[Raw data]
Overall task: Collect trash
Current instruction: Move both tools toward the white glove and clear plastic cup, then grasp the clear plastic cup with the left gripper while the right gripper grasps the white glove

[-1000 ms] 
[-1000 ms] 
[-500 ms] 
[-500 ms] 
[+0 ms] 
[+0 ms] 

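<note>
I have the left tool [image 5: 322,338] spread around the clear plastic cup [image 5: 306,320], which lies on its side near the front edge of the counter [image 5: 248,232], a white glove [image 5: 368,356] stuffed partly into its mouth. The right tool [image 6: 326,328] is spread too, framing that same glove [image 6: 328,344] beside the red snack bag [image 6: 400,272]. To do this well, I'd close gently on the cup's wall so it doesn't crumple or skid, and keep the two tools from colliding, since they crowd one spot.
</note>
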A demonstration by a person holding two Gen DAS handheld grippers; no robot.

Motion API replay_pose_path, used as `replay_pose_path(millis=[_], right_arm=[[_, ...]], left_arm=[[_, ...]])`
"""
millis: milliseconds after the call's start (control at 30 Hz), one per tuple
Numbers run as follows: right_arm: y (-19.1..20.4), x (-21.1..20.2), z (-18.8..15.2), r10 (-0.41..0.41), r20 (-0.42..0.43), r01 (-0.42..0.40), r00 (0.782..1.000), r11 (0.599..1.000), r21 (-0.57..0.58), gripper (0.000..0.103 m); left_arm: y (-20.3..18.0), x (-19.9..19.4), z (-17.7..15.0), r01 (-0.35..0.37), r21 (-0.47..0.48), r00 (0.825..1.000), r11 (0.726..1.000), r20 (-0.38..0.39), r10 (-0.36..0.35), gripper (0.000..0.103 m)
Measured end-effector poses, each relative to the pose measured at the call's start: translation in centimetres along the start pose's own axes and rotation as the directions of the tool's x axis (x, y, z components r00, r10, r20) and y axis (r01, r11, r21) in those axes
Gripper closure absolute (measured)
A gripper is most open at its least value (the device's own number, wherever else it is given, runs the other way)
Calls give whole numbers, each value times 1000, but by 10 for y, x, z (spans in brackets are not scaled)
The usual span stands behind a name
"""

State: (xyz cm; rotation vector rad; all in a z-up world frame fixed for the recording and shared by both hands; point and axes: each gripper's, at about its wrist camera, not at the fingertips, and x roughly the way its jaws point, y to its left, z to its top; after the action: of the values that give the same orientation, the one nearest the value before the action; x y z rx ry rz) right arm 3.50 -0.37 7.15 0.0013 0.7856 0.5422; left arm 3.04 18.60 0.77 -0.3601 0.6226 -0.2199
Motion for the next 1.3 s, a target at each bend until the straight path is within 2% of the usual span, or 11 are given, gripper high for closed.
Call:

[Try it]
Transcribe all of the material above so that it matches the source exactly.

[Exercise answer]
Overall task: Collect trash
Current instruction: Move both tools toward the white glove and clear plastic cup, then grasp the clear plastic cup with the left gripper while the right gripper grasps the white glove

[-1000 ms] 
[-1000 ms] 
[-500 ms] 
[-500 ms] 
[+0 ms] 
[+0 ms] 

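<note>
I have the left tool [image 5: 322,338] spread around the clear plastic cup [image 5: 306,320], which lies on its side near the front edge of the counter [image 5: 248,232], a white glove [image 5: 368,356] stuffed partly into its mouth. The right tool [image 6: 326,328] is spread too, framing that same glove [image 6: 328,344] beside the red snack bag [image 6: 400,272]. To do this well, I'd close gently on the cup's wall so it doesn't crumple or skid, and keep the two tools from colliding, since they crowd one spot.
</note>
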A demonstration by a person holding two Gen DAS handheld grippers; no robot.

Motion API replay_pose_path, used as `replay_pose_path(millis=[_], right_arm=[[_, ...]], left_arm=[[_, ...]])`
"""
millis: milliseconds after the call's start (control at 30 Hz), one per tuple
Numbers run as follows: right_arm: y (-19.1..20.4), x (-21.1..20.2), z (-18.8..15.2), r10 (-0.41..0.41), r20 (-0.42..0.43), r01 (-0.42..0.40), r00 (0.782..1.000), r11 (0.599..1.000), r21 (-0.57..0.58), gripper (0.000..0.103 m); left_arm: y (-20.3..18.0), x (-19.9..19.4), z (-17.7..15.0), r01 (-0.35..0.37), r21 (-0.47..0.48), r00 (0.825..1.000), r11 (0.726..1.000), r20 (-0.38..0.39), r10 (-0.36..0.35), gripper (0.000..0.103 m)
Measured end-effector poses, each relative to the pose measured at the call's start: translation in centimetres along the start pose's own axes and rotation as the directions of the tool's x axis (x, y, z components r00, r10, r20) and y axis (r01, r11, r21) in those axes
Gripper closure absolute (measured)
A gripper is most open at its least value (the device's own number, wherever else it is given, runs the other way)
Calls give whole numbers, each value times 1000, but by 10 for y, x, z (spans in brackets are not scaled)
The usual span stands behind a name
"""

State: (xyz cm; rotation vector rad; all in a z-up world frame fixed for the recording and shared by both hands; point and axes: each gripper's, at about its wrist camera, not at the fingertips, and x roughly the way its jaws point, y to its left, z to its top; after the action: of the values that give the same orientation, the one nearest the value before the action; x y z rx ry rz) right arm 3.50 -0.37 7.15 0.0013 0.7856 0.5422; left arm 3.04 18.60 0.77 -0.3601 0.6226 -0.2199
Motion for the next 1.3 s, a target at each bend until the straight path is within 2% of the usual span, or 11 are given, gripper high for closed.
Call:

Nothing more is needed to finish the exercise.